Anxiety disorders Flashcards
What is neurosis
Group of psychiatric disorders
Characterised by distress
Non-organic
Discrete onset
No hallucinations or delusions
What is anxiety
Unpleasant emotional state
Subjective fear
Somatic symptoms
Problematic when excessive and inappropriate
What are the psychological features of anxiety
Anticipatory fear of impending doom
Worrying thoughts
Exaggerated startle response
Restlessness
Poor concentration and attention
Irritability
Depersonalisation
Derealisation
What are the non-psychological features of anxiety
CVS
- Palpitations, chest pain
Resp
- Hyperventilation, cough, chest tightness
GI
- Abdominal pain, loose stools, nausea and vomiting, dysphagia, dry mouth
Urinary
- Frequency, failure of erection, menstrual discomfort
Neuromuscular
- Tremor, myalgia, headaches, paraesthesia, tinnitus
Behaviours
- Avoidant
What is generalised (free-floating) anxiety
Present most of the time
Not associated with specific objects or situations
Excessive/inappropriate worries about normal life events
Long duration
What is episodic (paroxysmal) anxiety
Abrupt onset
Discrete episodes
Severe
Strong autonomic symptoms
Short-lived
What are the conditions related to anxiety
Medical
- Hyperthyroidism, hypoglycaemia, anaemia, phaeochromocytoma, Cushing’s, COPD, heart failure, malignancy
Substance-related
- Intoxication, withdrawal, medication side-effect
Psychiatric
- Eating disorders, somatoform disorders, depression, schizophrenia, OCD, PTSD, adjustment disorders, anxious avoidant personality disorder
What is generalised anxiety disorder
Ongoing, uncontrollable, widespread worry about many events
Thoughts recognised by patient as being excessive and inappropriate
Most days for >6 months
What is the epidemiology of generalised anxiety disorder
2-4%
F>M
What are the risk factors for generalised anxiety disorder
Predisposing
- Genetics, upbringing, personality type, demand for high achievement, divorce, live alone, single parent, low socioeconomic status
Precipitating
- Stressful life event
Perpetuating
- Controlling stressful event, marital status, living alone, certain ways of thinking
What are the clinical features of generalised anxiety disorder
Chest and abdomen
- Difficulty breathing, feeling of choking, chest pain, nausea, abdominal pain, loose stools
Brain
- Dizzy, feeling of dying, fear of losing control, derealisation, depersonalisation
General
- Hot flushes, cold chills, numbness/tingling, headaches
Tension
- Muscle aches, restlessness, feeling on edge, difficulty swallowing, lump in throat
Non-specific
- Startled, difficulty concentrating, persistent irritability, sleep disturbances
What is the ICD-10 criteria for generalised anxiety disorder
> 6 months of prominent tension, worry, and feelings of apprehension about everyday events/problems
At least 4 symptoms, at least 1 of autonomic arousal (palpitations, sweating, shaking/tremor, dry mouth)

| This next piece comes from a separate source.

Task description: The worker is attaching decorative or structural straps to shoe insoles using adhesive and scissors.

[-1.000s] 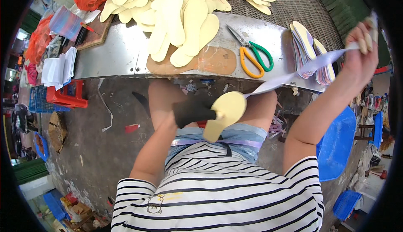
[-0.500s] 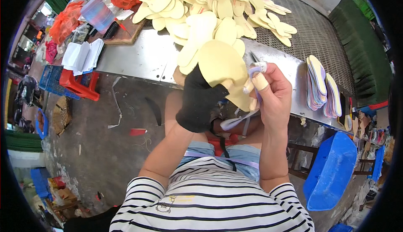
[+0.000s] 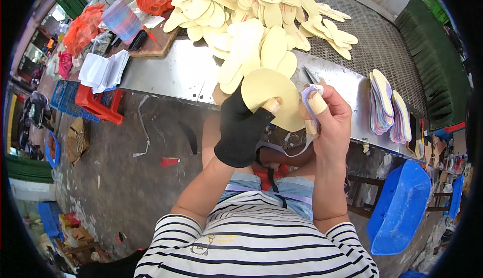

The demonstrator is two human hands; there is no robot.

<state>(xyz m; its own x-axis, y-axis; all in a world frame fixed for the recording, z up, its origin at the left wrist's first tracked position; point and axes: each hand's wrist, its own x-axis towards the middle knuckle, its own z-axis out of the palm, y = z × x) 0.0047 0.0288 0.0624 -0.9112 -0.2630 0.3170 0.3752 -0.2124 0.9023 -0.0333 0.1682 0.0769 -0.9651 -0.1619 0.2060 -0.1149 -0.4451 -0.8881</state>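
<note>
My left hand, in a black fingerless glove, grips a pale yellow insole, its thumb pressed on the face. Close beside the insole's right edge is my right hand, bare, with tape wrapped round some fingers. It pinches a narrow lavender strip between thumb and forefinger. From there the strip trails down in a loop toward my lap. Whether it touches the insole's edge, I cannot tell. Just beyond my hands lies a heap of similar yellow insoles, some with red print.
A pointed metal tool lies on the metal table edge. Two stacks of colourful-edged insoles stand at the right. A blue tub sits lower right, and a red stool under white papers at the left.
The insole has been turned and tilted in my left hand, so it looks rounder and shorter. My left thumb now shows more fully on its face. My right hand keeps hold of the strip.
</note>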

What are the investigations for generalised anxiety disorder
Bloods
- FBC TFTs, glucose
ECG
- Tachycardia
Questionnaires
- GAD-2, GAD-7, Beck’s anxiety inventory, hospital anxiety and depression scale
What are the differential diagnoses for generalised anxiety disorder
Neurotic disorders
- Panic disorder, specific phobias, OCD, PTSD
Depression
Schizophrenia
Personality disorders
- Anxious, dependent
Excessive caffeine/alcohol
Withdrawal from drugs
Organic
- Anaemia, hyperthyroidism, phaeochromocytoma, hypoglycaemia
What is the biological management for generalised anxiety disorder
First line: SSRI (sertraline)
SNRI (venlafaxine, duloxetine)
Pregabalin (if SSRI/SNRI not affective)
Continue for 1 year
Do not give benzodiazepines (only short term during crisis)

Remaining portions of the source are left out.